The Indians and Pakistanis engulfed one another in hearty, Punjabi-style welcomes — big hugs all around, recalled Paramjit. Sadiq introduced his children and grandchildren one by one. As for Sikka, “I didn’t have anyone, so I presented them,” he said, referring to the Singhs.
Sikka gave Sadiq a gift of turbans. Paramjit gave Sadiq’s wife, Basri, a luxurious shalwar kameez (traditional pants and tunic) and handed envelopes stuffed with money to Sadiq’s grandchildren. Sadiq, leading the Pakistani delegation, offered a garland of flowers to Darshan. He placed his hands on Paramjit’s forehead and gave her bolts of fine cloth.
They spent three hours together before Pakistani soldiers closed the site before sundown. The brothers had to be separated, said Dhillon, who filmed the reunion. “Sadiq wouldn’t let him go.”
Since the meeting, the brothers have kept up their video calls every day. They’re pushing to get visas to visit each other.

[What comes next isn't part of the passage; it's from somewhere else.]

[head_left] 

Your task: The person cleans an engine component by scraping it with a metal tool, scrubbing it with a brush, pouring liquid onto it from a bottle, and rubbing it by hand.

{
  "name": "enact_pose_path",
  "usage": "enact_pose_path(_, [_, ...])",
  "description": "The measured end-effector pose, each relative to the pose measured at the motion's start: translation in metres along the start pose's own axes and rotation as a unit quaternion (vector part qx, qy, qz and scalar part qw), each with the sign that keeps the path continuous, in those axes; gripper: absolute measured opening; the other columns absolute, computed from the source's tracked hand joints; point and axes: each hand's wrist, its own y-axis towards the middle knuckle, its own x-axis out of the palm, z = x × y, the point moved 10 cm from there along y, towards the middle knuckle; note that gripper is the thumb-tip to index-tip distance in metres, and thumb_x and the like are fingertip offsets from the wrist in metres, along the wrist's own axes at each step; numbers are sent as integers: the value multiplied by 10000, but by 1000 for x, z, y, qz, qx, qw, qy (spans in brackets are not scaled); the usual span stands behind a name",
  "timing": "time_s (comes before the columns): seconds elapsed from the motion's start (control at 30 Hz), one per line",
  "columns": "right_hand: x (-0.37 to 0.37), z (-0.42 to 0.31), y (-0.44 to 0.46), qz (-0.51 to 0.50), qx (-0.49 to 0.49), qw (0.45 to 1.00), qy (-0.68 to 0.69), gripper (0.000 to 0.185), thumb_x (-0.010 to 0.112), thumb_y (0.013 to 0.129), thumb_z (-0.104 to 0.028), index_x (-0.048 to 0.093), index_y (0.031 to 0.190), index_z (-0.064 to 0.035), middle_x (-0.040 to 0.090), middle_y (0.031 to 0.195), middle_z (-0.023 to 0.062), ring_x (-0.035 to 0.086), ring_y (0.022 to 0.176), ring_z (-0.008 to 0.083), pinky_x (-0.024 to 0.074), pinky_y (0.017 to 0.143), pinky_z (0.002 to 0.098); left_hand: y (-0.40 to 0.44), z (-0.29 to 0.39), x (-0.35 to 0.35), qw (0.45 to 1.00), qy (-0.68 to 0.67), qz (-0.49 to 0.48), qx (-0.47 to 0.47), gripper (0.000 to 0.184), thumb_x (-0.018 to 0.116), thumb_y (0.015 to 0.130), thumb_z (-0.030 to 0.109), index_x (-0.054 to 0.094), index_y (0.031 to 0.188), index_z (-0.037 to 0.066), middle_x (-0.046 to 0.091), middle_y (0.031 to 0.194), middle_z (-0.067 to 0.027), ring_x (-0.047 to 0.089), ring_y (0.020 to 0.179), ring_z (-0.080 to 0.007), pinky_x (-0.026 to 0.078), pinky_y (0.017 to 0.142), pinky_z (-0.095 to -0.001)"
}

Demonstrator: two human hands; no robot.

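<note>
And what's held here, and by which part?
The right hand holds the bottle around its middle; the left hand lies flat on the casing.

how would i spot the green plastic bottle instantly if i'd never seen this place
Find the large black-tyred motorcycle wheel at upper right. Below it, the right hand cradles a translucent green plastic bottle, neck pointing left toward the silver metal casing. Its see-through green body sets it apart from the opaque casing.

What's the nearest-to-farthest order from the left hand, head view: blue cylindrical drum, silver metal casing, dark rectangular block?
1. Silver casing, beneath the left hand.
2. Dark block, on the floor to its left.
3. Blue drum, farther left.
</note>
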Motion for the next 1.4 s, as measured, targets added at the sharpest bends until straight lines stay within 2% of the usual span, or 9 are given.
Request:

A senior aide in the Pakistani prime minister’s office reached out and promised he would help, according to Sadiq, who is urging Sikka to move to Pakistan.
“I want to make up for all the years we lost,” Sadiq said, “to spend the rest of my life, whatever joys and sorrows, with him.”
In India, Sikka said he’s also desperate to visit Pakistan. But move there? He said he’s not sure. After searching for a lifetime, he finally found Sadiq, and maybe more than a brother.
“I tell him I want him to come to India,” Sikka said.
He was back in the Singh family courtyard, surrounded by Darshan, Paramjit, Davinder and Davinder’s young children. Cold wind rustled through the jujube tree. Davinder went to fetch Sikka’s shawl.
“I recognize everybody in this village,” he said. “They’re family, too.”